== Collected data ==

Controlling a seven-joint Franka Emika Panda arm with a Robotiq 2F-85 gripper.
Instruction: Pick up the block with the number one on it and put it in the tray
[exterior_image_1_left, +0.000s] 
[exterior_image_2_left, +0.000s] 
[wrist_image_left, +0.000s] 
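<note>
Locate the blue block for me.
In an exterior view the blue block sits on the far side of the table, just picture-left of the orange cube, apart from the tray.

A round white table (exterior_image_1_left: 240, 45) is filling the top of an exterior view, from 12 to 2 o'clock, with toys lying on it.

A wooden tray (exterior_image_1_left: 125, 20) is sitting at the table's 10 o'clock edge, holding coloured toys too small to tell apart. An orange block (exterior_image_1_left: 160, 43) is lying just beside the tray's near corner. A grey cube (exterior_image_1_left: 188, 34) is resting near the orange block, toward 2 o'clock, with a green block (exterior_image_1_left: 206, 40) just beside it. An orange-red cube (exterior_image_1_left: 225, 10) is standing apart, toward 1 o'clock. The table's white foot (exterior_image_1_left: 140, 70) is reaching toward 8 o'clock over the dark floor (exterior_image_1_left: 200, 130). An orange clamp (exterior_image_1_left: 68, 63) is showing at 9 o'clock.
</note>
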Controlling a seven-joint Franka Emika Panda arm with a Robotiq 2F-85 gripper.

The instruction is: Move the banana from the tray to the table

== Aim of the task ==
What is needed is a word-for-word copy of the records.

== Problem solution ==
Controlling a seven-joint Franka Emika Panda arm with a Robotiq 2F-85 gripper.
Instruction: Pick up the block with the number one on it and put it in the tray
[exterior_image_1_left, +0.000s] 
[exterior_image_2_left, +0.000s] 
[wrist_image_left, +0.000s] 
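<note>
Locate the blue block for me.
In an exterior view the blue block sits on the far side of the table, just picture-left of the orange cube, apart from the tray.

A round white table (exterior_image_1_left: 240, 45) is filling the top of an exterior view, from 12 to 2 o'clock, with toys lying on it.

A wooden tray (exterior_image_1_left: 125, 20) is sitting at the table's 10 o'clock edge, holding coloured toys too small to tell apart. An orange block (exterior_image_1_left: 160, 43) is lying just beside the tray's near corner. A grey cube (exterior_image_1_left: 188, 34) is resting near the orange block, toward 2 o'clock, with a green block (exterior_image_1_left: 206, 40) just beside it. An orange-red cube (exterior_image_1_left: 225, 10) is standing apart, toward 1 o'clock. The table's white foot (exterior_image_1_left: 140, 70) is reaching toward 8 o'clock over the dark floor (exterior_image_1_left: 200, 130). An orange clamp (exterior_image_1_left: 68, 63) is showing at 9 o'clock.
</note>
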Controlling a seven-joint Franka Emika Panda arm with a Robotiq 2F-85 gripper.

The instruction is: Move the banana from the tray to the table

Work on this exercise is finished.